Longevity too is a factor and something potential EV owner often question when looking to purchase an electric vehicle, but battery degradation the we see in the likes of mobile phone batteries is not something that afflicts EVS according to Dr Fichtner.

“Such batteries are very different, and smartphones are actually designed to be replaced after three years. In an electric vehicle, the battery control system is much more intelligent, and the battery is protected from overheating and other harmful influences in many ways, such as intelligent charge management.”

“Studies with newer vehicles show that after five years, 95 percent of the battery's residual capacity is usually still available. The traction battery in an electric vehicle is designed to complete 2000 full cycles. For example, 2000 times a range of 500 kilometres makes a million kilometres of capacity.”
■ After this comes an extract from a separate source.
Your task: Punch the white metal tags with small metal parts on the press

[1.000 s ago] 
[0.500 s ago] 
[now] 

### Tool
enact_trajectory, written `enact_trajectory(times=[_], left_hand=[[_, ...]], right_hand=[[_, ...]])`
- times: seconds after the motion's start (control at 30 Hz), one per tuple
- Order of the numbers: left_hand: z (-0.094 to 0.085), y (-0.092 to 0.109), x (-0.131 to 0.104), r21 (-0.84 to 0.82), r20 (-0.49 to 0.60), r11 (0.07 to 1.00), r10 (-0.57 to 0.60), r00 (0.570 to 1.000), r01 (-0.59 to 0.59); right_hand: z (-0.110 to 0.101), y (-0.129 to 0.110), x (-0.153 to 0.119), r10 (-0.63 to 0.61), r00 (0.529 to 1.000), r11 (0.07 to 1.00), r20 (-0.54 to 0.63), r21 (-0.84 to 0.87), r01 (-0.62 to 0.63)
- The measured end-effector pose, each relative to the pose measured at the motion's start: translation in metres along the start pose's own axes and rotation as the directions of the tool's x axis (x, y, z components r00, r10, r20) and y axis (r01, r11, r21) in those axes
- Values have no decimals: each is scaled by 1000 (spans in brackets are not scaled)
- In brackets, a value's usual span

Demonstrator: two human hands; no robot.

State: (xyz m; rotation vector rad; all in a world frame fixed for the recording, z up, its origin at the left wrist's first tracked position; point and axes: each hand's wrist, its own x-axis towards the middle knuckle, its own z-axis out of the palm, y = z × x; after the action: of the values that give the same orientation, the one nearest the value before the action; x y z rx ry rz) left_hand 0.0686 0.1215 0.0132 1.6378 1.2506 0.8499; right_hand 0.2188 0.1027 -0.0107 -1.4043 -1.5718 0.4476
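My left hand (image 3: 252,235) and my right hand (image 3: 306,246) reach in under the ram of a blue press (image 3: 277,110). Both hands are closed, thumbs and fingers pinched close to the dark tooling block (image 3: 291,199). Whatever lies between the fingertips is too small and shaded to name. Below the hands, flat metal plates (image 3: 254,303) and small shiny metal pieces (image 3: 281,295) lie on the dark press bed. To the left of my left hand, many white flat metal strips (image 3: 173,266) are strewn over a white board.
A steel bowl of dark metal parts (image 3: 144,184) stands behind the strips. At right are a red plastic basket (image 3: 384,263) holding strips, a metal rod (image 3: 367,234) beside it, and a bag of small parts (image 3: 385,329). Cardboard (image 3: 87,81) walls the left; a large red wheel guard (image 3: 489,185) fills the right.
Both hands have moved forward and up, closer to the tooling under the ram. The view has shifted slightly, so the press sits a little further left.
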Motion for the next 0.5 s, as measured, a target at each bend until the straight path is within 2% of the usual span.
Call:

Once a battery ceases to be efficient enough for use in an EV, it still has many years of viable work ahead of it as a stationary storage unit according to Dr Fichtner. Ultimately though, its core ingredients will be recycled and reused, with around half of the raw materials needed for battery production coming from recycling by 2034.

This will be important for future battery production and also to keep costs to a minimum, given that batteries account for a large part of the cost of an electric vehicle. In order to bring that cost down in the future, Professor Fichtner says it will be necessary to use less expensive materials – raw materials that are common, occur worldwide, and can be mined uncritically. In addition, manufacturers must develop new energy- and time-saving processes.

Apart from the shift to more sustainable materials, cost reduction he says is the megatrend in battery production. 

“This applies everywhere – less space, less energy, less time. There's a lot going on in development, and it's happening faster than you may sometimes think. Battery development is incredibly exciting right now.”